■ **THE PROBLEM**: Copy the listing exactly as given. Omit every picture.

■ **INPUT DATA**:
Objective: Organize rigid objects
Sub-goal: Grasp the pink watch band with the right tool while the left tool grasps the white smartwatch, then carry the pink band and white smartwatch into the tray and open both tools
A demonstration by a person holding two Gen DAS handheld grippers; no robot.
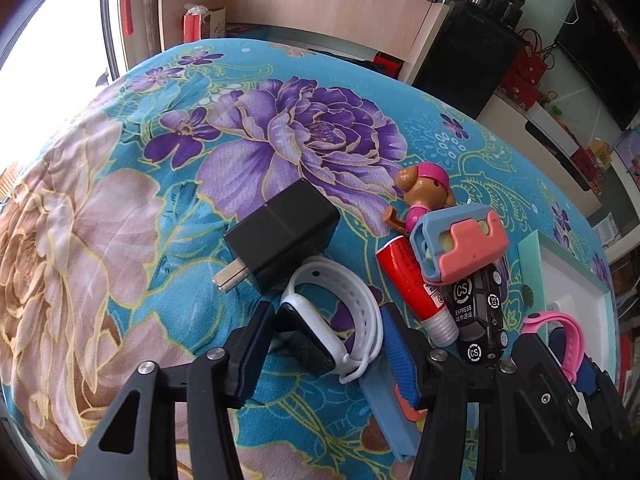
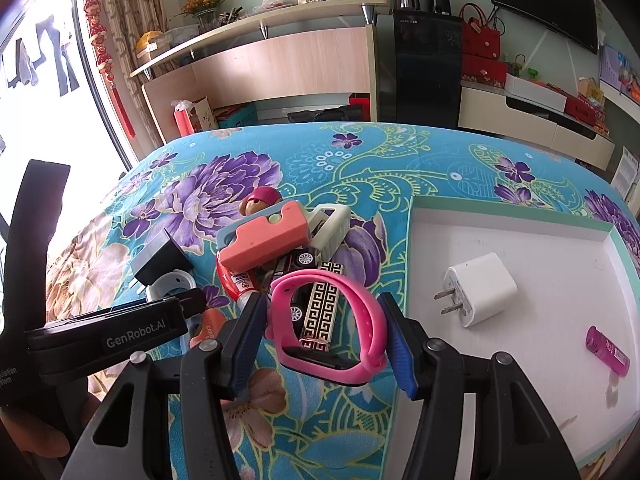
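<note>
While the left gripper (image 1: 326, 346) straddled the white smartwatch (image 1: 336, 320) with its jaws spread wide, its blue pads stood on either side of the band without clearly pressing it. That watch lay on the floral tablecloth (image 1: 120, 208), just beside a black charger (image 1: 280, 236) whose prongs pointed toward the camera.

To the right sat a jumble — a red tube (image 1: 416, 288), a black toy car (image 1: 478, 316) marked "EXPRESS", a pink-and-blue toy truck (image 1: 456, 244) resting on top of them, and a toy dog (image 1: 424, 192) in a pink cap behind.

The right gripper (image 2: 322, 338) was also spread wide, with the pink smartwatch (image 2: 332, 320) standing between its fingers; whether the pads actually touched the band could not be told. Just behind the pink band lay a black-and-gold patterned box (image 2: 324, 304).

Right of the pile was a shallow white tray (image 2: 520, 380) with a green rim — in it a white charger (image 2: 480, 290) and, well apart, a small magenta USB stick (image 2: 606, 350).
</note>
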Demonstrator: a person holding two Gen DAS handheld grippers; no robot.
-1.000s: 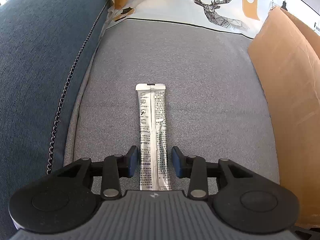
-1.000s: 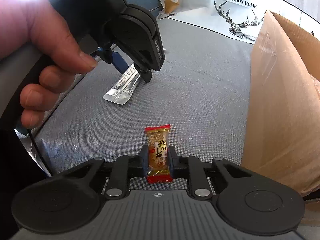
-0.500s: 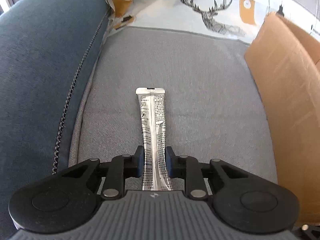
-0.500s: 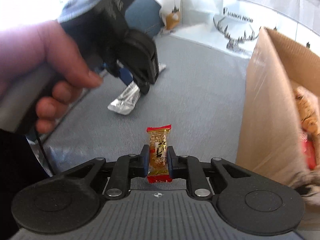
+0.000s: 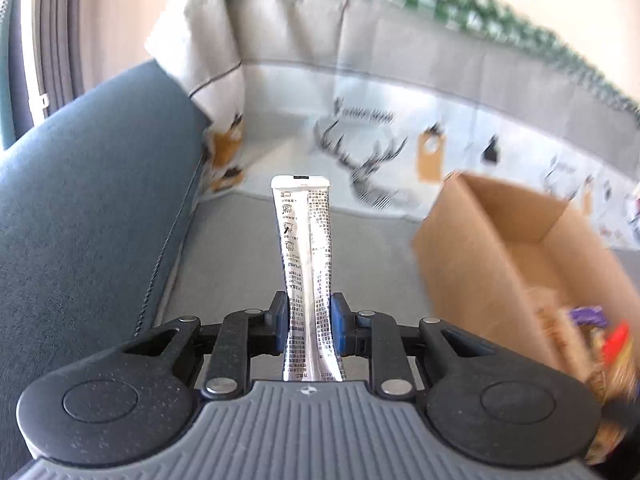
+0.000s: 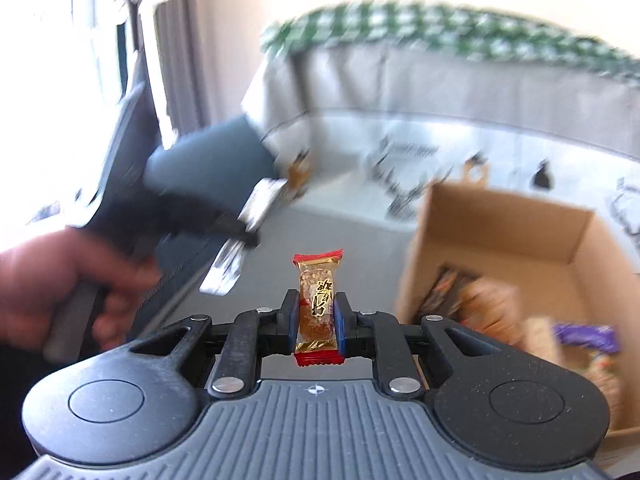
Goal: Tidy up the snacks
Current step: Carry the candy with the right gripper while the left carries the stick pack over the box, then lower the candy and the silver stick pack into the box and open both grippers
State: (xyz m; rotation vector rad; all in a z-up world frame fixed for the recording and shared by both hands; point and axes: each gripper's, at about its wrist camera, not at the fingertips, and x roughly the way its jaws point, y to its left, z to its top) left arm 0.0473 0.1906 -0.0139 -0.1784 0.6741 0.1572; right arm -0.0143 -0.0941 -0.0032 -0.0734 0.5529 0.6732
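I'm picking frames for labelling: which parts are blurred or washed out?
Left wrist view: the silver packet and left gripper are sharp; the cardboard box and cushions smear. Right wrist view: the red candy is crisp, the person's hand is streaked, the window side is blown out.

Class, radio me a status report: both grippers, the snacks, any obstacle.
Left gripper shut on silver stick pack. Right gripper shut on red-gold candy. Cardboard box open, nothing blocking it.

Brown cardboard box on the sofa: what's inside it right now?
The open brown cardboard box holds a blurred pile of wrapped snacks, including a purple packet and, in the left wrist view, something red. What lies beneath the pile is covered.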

■ **EXERCISE RESPONSE**:
Objective: Organize rigid objects
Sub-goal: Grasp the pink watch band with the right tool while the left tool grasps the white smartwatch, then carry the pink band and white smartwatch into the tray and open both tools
A demonstration by a person holding two Gen DAS handheld grippers; no robot.
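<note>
While the left gripper (image 1: 326, 346) straddled the white smartwatch (image 1: 336, 320) with its jaws spread wide, its blue pads stood on either side of the band without clearly pressing it. That watch lay on the floral tablecloth (image 1: 120, 208), just beside a black charger (image 1: 280, 236) whose prongs pointed toward the camera.

To the right sat a jumble — a red tube (image 1: 416, 288), a black toy car (image 1: 478, 316) marked "EXPRESS", a pink-and-blue toy truck (image 1: 456, 244) resting on top of them, and a toy dog (image 1: 424, 192) in a pink cap behind.

The right gripper (image 2: 322, 338) was also spread wide, with the pink smartwatch (image 2: 332, 320) standing between its fingers; whether the pads actually touched the band could not be told. Just behind the pink band lay a black-and-gold patterned box (image 2: 324, 304).

Right of the pile was a shallow white tray (image 2: 520, 380) with a green rim — in it a white charger (image 2: 480, 290) and, well apart, a small magenta USB stick (image 2: 606, 350).
</note>
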Demonstrator: a person holding two Gen DAS handheld grippers; no robot.
-1.000s: 
-1.000s: 
-0.500s: 
-0.500s: 
+0.000s: 
+0.000s: 
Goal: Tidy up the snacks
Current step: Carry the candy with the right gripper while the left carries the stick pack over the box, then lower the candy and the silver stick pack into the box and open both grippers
State: (xyz m; rotation vector rad; all in a z-up world frame fixed for the recording and shared by both hands; point and axes: each gripper's, at about its wrist camera, not at the fingertips, and x roughly the way its jaws point, y to its left, z to its top) left arm 0.0473 0.1906 -0.0139 -0.1784 0.6741 0.1572; right arm -0.0143 -0.0941 -0.0032 -0.0734 0.5529 0.6732
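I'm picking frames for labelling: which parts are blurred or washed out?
Left wrist view: the silver packet and left gripper are sharp; the cardboard box and cushions smear. Right wrist view: the red candy is crisp, the person's hand is streaked, the window side is blown out.

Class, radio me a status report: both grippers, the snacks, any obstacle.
Left gripper shut on silver stick pack. Right gripper shut on red-gold candy. Cardboard box open, nothing blocking it.

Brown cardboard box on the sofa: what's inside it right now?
The open brown cardboard box holds a blurred pile of wrapped snacks, including a purple packet and, in the left wrist view, something red. What lies beneath the pile is covered.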

No more output is needed.